The Tax Justice Network views the recent tax ‘deals’ between some EU members (including the UK) and Switzerland that preserve the famous Swiss tax secrecy as ‘toxic spoilers’ because they enable assets to remain hidden, are corrosive to markets, democracy and social stability, and will not generate the amount of revenue claimed (for a number of reasons, including assets moving to more distant secrecy jurisdictions).

Multinationals’ perspectives, areas of controversy and positive developments
Companies making investment decisions want a predictable and stable tax regime in order to forecast future profitability, and multinationals want a global standard so that the same rules apply to all companies in a market. They would also like to see the building of tax authority capacity in the developing world (it is better to deal with someone who knows what they are doing). The Department for International Development is currently focusing on building tax capacity.
Particular areas of controversy include:
•    whether arms length transfer pricing can be made to work or if it should be replaced by an alternative system known as a ‘common consolidated corporate tax base with unitary apportionment’?
•    how to account for and tax ‘intangibles’ such as intellectual property and brands which have become a more significant part of a multinational’s value and which are easy to hold in a secrecy jurisdiction as they are seldom geographically specific?
•    the right balance between taxpayer confidentiality and deterring / detecting tax evasion and avoidance?
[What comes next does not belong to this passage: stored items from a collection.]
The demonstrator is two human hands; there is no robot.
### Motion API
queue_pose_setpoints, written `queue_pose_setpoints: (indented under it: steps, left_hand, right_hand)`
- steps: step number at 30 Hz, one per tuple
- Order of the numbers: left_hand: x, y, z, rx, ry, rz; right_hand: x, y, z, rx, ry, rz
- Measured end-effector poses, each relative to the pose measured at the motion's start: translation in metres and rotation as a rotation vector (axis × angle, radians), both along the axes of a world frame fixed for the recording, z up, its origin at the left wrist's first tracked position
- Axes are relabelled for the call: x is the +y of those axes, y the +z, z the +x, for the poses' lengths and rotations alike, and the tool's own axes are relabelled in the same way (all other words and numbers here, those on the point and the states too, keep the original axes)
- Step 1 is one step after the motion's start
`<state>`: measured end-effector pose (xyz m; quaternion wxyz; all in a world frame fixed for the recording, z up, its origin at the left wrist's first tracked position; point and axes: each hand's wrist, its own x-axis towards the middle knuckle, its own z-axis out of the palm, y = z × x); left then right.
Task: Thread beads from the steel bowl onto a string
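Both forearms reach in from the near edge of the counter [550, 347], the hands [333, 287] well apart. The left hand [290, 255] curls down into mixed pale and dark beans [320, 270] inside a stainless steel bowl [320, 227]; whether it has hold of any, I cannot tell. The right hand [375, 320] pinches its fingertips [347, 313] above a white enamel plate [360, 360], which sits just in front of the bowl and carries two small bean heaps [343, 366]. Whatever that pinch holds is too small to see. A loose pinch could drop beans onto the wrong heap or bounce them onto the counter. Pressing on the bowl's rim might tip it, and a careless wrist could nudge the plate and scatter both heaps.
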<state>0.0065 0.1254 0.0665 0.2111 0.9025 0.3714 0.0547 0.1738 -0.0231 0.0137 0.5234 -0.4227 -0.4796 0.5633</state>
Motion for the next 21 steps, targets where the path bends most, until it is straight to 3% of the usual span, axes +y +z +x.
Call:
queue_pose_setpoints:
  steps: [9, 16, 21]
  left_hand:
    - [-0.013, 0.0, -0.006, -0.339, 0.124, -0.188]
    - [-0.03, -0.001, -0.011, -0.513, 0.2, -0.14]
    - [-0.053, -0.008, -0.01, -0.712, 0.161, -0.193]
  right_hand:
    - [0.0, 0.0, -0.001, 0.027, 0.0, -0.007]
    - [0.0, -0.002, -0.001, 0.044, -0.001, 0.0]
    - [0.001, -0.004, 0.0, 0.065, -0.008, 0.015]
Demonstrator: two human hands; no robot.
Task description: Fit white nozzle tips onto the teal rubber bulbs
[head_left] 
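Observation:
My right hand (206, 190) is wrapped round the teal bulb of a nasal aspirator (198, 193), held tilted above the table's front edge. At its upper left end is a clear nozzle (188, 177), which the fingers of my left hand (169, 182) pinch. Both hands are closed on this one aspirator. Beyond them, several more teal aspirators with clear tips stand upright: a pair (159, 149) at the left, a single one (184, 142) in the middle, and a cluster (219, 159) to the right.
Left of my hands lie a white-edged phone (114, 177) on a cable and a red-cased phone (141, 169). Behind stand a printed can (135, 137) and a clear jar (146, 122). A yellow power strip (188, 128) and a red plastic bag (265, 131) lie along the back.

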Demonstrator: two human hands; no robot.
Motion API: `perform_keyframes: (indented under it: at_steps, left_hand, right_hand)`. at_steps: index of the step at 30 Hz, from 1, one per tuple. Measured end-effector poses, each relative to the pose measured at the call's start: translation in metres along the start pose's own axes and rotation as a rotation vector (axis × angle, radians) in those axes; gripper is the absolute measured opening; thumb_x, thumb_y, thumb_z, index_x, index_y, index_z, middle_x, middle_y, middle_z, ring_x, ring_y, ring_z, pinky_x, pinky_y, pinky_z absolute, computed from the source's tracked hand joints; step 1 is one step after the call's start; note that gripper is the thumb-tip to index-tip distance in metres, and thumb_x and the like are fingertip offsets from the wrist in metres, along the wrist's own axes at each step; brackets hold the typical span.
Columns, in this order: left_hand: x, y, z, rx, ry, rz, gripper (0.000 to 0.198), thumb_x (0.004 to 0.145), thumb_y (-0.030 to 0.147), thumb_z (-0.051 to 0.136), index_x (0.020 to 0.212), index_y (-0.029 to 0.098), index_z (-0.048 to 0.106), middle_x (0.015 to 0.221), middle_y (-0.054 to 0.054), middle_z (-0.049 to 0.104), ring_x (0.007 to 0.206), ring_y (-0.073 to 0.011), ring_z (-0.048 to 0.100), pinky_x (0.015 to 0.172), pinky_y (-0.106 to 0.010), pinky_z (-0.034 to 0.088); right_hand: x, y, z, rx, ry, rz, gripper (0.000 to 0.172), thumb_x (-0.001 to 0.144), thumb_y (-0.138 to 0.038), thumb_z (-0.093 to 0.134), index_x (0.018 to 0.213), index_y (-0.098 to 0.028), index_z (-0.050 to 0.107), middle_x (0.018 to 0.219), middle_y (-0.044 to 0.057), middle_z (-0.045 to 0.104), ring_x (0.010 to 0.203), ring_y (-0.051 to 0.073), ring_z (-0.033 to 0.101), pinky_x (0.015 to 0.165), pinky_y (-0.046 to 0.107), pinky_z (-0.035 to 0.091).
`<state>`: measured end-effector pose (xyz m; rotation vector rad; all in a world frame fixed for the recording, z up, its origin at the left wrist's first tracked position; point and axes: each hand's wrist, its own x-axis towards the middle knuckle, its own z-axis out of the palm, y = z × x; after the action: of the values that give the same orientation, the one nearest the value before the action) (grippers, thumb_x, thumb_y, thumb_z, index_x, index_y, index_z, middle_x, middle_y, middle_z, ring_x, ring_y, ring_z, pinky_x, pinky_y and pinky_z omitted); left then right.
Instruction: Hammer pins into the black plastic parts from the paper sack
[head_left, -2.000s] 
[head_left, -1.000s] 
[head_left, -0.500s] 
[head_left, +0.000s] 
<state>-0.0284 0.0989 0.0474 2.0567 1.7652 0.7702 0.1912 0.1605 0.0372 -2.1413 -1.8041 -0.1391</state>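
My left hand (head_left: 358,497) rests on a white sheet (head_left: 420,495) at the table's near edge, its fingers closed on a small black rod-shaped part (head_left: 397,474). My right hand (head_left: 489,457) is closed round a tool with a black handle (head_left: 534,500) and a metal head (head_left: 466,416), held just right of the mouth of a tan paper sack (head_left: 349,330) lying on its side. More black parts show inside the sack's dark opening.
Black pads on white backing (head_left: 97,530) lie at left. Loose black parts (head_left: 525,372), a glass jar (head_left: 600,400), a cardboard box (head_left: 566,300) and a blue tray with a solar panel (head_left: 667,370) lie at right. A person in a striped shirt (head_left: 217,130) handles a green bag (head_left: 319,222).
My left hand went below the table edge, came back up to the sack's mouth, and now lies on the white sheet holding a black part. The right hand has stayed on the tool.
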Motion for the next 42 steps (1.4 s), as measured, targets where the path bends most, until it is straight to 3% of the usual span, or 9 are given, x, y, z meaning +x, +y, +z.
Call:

•    the international tax system was largely built to prevent ‘double taxation’ of the same economic transaction by two countries’ tax systems, but how to remove the opportunities for artificial ‘double evasion’?
•    when developing countries offer tax incentives to attract multinationals to set up operations in their country, whether the benefits exceed the costs?
Recent positive developments include:
•    work by the OECD to enhance transparency and reduce the potential for evasion and avoidance
•    calls by the European Parliament and the Council of Europe for country by country reporting (it is also being considered by the UK Parliament’s cross party International Development Committee)
•    legislation covering transparency, such as the Dodd Frank Act in the US.
However, it was also pointed out that consensus to improve global standards is impossible whilst it is opposed by countries such as Switzerland and Singapore.

Views on tax justice have changed dramatically in the last four years, from those in the know regarding it as a harmless, gentleman’s sport to growing appreciation that tax dodging imposes real costs on society and especially on developing countries. This conference marked a milestone in that journey. The journey is a reflection of the impact that the Tax Justice Network and other advocates have achieved.
Progress to date now needs to be transformed into international agreements and real reforms. This needs political will and widespread support. Those who are concerned about global poverty and development should not shy away from the subject in the belief that tax is too technical for them. We can all understand the basics and become tax justice advocates.